[Entries taken from a collection]
════════════════

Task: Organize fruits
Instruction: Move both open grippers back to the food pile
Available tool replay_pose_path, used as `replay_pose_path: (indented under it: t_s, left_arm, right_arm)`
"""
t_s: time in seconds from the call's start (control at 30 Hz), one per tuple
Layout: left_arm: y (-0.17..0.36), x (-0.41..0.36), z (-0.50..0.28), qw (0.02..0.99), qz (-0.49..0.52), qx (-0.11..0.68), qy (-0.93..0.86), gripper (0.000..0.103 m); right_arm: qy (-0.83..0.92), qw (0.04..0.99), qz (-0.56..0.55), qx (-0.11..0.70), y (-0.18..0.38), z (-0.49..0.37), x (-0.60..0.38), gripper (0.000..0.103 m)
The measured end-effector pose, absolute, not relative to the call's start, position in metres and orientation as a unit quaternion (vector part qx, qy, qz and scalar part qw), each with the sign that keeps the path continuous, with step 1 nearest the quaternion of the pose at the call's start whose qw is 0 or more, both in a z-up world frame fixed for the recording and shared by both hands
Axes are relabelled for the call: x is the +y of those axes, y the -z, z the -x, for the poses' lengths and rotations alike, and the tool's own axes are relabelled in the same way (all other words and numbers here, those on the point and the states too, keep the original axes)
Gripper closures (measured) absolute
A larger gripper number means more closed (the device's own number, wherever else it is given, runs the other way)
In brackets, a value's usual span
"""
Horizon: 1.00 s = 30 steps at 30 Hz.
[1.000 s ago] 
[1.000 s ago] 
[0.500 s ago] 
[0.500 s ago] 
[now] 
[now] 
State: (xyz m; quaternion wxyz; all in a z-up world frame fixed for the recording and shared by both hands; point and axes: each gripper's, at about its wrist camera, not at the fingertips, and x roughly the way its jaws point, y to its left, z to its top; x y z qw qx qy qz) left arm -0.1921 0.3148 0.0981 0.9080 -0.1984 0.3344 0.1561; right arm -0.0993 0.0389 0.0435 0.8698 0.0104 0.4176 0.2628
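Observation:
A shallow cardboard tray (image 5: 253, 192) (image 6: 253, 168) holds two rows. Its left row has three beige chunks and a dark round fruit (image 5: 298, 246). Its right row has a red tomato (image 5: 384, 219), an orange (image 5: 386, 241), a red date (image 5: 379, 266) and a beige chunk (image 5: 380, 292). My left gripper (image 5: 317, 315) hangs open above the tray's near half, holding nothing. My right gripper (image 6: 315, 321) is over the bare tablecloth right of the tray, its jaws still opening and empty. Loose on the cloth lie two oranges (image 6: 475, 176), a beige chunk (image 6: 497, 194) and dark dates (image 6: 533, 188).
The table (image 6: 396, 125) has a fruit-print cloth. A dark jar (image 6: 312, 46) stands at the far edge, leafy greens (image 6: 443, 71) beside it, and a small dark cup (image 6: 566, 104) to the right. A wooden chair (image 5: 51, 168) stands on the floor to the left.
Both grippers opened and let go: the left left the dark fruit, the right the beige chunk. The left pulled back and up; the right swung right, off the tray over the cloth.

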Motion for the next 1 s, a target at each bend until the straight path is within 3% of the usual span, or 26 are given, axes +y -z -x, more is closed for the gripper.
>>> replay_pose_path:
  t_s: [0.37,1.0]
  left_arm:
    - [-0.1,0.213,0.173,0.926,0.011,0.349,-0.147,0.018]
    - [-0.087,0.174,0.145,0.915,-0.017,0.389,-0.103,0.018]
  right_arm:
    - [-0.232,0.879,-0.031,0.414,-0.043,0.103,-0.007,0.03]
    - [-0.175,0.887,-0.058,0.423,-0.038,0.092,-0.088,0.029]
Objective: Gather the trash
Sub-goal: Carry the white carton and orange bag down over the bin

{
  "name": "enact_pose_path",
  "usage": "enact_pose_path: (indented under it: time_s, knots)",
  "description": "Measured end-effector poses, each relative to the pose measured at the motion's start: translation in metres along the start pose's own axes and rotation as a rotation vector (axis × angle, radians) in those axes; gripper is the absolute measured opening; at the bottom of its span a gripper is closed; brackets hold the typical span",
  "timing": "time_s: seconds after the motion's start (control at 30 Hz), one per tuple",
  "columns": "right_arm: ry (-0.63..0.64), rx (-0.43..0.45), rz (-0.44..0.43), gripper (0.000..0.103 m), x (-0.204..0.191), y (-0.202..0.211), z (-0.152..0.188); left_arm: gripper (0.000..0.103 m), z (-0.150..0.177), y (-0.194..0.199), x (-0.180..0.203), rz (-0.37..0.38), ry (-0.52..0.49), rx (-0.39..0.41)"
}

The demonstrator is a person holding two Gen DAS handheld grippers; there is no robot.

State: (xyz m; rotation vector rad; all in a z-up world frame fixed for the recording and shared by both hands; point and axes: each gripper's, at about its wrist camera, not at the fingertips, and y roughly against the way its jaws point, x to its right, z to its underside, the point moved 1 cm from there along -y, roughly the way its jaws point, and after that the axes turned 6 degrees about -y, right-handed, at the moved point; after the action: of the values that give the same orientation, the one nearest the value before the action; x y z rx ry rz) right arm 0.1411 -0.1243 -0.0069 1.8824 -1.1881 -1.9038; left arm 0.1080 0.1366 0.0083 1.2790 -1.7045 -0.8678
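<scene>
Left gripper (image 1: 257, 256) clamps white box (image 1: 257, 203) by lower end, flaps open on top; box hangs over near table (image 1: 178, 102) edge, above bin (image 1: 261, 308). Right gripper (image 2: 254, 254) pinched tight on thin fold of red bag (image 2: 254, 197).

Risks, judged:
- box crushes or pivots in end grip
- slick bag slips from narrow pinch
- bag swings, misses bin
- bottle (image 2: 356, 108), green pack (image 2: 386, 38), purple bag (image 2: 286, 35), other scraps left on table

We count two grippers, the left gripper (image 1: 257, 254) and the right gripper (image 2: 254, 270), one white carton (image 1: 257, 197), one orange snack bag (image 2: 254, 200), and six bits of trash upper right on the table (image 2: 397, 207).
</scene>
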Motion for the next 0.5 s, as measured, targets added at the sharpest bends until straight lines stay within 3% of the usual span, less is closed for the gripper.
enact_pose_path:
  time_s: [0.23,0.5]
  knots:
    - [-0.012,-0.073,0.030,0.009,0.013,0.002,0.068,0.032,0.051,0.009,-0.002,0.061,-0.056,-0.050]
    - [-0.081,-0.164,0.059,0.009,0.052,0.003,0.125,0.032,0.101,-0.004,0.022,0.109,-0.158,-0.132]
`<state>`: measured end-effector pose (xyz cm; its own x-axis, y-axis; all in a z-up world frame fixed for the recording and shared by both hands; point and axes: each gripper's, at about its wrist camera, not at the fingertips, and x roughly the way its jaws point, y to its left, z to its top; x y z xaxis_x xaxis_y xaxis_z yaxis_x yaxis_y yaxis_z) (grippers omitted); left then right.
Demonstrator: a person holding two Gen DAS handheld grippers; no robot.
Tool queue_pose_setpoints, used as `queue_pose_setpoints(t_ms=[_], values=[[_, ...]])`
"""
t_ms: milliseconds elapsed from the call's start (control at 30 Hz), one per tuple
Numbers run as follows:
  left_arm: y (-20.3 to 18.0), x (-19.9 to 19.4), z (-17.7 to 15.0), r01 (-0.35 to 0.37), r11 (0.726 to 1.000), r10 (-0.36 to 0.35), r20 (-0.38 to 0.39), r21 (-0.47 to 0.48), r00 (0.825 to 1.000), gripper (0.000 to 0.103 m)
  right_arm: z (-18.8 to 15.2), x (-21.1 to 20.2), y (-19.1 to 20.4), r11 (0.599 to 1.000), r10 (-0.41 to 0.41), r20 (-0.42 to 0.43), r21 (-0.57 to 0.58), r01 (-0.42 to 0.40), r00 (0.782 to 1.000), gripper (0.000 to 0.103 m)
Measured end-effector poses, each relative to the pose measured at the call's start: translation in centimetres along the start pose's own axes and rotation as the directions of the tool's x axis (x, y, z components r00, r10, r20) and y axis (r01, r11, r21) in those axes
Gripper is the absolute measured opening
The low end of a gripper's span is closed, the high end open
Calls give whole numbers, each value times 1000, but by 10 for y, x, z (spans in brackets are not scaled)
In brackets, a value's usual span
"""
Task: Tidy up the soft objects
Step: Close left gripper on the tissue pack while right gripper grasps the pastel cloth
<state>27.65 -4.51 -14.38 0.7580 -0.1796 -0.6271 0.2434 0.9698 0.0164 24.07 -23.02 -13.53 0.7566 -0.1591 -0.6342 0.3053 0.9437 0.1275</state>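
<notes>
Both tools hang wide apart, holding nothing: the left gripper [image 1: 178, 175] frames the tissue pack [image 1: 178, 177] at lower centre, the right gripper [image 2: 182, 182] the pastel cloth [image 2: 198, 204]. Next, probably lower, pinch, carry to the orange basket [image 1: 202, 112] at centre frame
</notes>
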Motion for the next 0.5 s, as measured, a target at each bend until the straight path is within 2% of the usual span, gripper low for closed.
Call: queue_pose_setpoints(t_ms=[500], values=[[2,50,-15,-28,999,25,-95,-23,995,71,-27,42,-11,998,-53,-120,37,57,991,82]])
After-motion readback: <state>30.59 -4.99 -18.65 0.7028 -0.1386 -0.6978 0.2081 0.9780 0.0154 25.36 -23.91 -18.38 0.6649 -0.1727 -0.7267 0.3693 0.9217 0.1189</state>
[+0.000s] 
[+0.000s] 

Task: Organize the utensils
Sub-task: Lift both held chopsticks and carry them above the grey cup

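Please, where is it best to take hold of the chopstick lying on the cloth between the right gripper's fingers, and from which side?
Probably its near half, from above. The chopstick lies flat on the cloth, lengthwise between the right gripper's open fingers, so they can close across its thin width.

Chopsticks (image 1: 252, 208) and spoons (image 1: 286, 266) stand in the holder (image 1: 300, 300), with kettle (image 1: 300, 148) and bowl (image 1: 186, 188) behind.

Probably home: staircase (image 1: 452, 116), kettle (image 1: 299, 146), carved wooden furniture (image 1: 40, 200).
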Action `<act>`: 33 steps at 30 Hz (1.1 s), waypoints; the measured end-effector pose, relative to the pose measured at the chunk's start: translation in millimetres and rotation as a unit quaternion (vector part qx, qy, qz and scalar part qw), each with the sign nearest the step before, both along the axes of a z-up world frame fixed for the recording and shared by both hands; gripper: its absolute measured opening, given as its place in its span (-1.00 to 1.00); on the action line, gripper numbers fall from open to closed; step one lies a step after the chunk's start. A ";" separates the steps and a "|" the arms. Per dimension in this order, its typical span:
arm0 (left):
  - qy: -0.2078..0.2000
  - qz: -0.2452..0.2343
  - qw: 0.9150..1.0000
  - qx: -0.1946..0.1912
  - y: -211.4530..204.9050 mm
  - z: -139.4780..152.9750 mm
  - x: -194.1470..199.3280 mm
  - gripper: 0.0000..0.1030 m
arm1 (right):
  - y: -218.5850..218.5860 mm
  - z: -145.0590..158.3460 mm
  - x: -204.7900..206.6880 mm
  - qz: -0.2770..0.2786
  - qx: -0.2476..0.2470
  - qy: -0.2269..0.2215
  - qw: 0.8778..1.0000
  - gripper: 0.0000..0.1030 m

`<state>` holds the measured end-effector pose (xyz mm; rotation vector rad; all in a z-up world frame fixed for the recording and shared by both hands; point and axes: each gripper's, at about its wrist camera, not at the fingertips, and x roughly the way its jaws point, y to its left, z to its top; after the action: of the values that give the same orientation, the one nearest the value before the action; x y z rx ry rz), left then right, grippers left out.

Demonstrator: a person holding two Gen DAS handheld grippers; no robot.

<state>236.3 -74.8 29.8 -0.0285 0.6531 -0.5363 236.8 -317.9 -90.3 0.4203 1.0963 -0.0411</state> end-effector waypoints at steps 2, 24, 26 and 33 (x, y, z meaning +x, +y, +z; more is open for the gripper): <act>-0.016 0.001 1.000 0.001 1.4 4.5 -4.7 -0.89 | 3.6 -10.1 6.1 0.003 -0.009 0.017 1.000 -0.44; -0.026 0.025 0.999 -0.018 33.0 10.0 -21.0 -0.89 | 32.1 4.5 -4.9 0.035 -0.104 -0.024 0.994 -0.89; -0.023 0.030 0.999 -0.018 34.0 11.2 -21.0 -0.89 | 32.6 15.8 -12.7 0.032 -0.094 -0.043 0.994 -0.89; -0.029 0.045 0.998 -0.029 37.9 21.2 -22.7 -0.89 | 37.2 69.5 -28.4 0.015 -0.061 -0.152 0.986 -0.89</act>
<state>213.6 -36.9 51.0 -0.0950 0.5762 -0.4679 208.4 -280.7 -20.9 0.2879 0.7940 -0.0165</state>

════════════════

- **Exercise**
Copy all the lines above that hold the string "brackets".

- **Response to this task**
In brackets, a value's usual span
  "description": "Measured end-effector poses, each relative to the pose measured at the motion's start: translation in metres along the start pose's own axes and rotation as a rotation vector (axis × angle, radians) in those axes; gripper is the absolute measured opening; at the bottom of its span a gripper is closed; brackets hold the typical span",
Calls give whole numbers, each value times 1000, but by 10 for y, x, z (spans in brackets are not scaled)
In brackets, a value's usual span

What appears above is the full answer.